§ Your task: Among the entries that follow, find every line with the word "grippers" and list it.

(Items from a data source)
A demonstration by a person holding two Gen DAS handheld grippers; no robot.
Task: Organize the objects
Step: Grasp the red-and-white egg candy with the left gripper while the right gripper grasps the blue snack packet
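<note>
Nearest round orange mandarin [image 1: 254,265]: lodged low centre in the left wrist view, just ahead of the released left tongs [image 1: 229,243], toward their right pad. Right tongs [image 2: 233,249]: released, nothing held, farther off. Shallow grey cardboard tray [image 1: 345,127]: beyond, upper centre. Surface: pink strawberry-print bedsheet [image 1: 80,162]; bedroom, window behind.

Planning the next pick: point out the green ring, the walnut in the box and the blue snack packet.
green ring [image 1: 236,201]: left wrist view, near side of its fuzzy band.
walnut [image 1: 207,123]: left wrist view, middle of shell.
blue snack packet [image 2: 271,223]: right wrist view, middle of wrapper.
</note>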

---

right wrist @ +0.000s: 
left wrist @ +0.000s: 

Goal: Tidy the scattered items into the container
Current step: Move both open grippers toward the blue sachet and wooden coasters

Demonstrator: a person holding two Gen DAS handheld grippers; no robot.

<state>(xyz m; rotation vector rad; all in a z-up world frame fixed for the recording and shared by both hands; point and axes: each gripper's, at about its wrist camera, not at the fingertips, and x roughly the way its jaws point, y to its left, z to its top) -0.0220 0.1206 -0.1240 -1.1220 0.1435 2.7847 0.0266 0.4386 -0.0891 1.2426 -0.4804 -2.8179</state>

§ Task answer:
A demonstration by a person holding two Gen DAS handheld grippers; no robot.
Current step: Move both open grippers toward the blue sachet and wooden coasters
Demonstrator: a person holding two Gen DAS handheld grippers; no robot.

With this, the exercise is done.